* _Prompt_: Everything in the listing should be transcribed exactly, apart from the pictures.
-- Opening Marker --
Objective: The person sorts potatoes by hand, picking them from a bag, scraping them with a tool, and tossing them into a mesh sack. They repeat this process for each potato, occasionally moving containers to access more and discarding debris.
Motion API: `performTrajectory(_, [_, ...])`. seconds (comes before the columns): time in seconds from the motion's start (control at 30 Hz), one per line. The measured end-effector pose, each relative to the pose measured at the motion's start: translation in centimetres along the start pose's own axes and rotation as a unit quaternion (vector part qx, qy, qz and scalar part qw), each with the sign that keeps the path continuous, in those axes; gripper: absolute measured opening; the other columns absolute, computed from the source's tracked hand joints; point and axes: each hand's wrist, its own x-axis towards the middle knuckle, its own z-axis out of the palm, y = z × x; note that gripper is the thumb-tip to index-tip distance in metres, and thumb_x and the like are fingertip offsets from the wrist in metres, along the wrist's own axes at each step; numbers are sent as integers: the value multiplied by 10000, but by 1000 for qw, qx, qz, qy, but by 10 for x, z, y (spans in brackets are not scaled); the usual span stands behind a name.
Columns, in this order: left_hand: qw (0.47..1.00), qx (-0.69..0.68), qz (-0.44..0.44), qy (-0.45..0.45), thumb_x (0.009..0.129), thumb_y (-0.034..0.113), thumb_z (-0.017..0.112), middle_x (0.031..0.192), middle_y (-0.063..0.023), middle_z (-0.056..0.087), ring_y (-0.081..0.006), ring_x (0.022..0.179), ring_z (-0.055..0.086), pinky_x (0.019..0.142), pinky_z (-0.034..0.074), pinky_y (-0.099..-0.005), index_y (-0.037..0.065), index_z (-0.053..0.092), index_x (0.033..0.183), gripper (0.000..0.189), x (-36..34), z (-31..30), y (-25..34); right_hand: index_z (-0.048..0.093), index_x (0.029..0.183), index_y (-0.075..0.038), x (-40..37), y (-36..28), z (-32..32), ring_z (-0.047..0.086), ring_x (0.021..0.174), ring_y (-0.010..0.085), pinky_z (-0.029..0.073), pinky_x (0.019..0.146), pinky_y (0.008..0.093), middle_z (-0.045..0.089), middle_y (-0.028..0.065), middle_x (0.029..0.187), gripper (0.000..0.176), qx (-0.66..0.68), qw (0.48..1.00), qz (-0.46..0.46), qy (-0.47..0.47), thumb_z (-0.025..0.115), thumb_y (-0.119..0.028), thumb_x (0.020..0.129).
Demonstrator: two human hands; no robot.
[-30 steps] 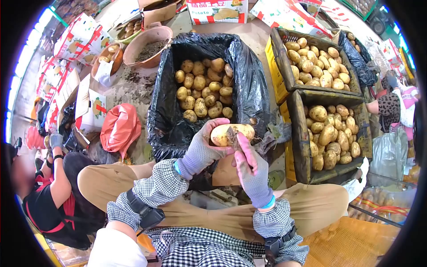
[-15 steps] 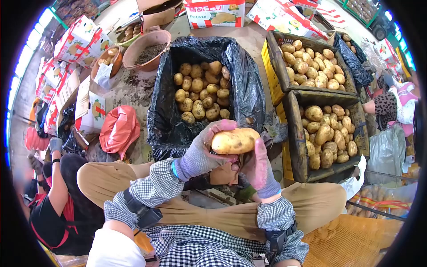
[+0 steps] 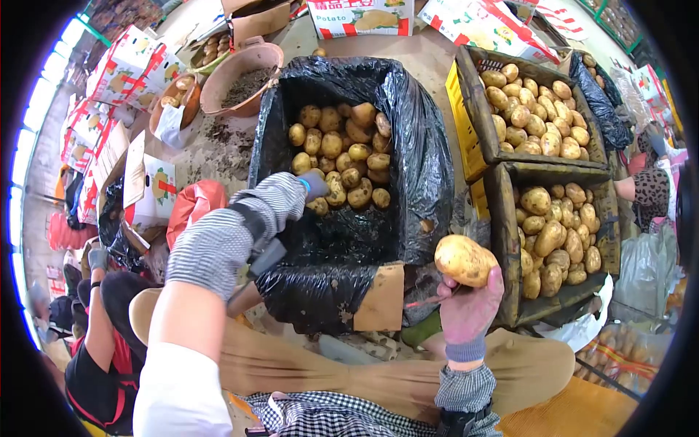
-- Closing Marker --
* _Response area_:
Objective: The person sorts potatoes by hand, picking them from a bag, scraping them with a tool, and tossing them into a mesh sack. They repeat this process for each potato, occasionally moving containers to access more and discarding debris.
Motion API: `performTrajectory(_, [_, ...])`. seconds (comes before the columns): time in seconds from the motion's start (control at 30 Hz), one per line. The measured end-effector pose, each relative to the pose measured at the motion's start: translation in centimetres along the start pose's own axes and rotation as a unit quaternion (vector part qx, qy, qz and scalar part qw), each with the sign that keeps the path continuous, in those axes; gripper: absolute measured opening; the other columns absolute, computed from the source's tracked hand joints; point and axes: each hand's wrist, its own x-axis towards the middle knuckle, its own z-axis out of the palm, y = z × x; note that gripper is the thumb-tip to index-tip distance in metres, and thumb_x and the like are fingertip offsets from the wrist in metres, along the wrist's own axes at each step; numbers are sent as integers: the value multiplied by 10000, but by 1000 for qw, qx, qz, qy, but by 10 for x, z, y (spans in brackets are not scaled); the usual span stands behind a name.
Columns, in this order: left_hand: qw (0.47..1.00), qx (-0.69..0.68), qz (-0.44..0.44), qy (-0.45..0.45), thumb_x (0.009..0.129), thumb_y (-0.034..0.113), thumb_z (-0.017..0.112), middle_x (0.031..0.192), middle_y (-0.063..0.023), middle_z (-0.056..0.087), ring_y (-0.081..0.006), ring_x (0.022..0.179), ring_z (-0.055..0.086), pinky_x (0.019..0.142), pinky_z (-0.034..0.074), pinky_y (-0.099..-0.005), index_y (-0.037..0.065), index_z (-0.053..0.092), index_x (0.033..0.183), gripper (0.000..0.189), x (-36..34), z (-31..30), y (-25..34); right_hand: index_z (-0.048..0.093), index_x (0.029..0.183), index_y (-0.075..0.038), x (-40..37), y (-36..28), z (-32..32), ring_z (-0.047..0.086), ring_x (0.021..0.174), ring_y (-0.010..0.085), pinky_z (-0.029..0.073), pinky_x (0.019..0.146), pinky_y (0.008..0.093), middle_z (-0.045..0.089), middle_y (-0.028..0.065), middle_x (0.029..0.187), gripper (0.000..0.176), qx (-0.66..0.68), qw (0.48..1.00), qz (-0.46..0.46), qy (-0.47..0.47), thumb_z (-0.025..0.115), thumb_y (-0.119..0.028), thumb_x (0.020..0.129).
Demonstrator: two human hands; no robot.
[-30 steps] 
[-15 steps] 
[+0 steps] 

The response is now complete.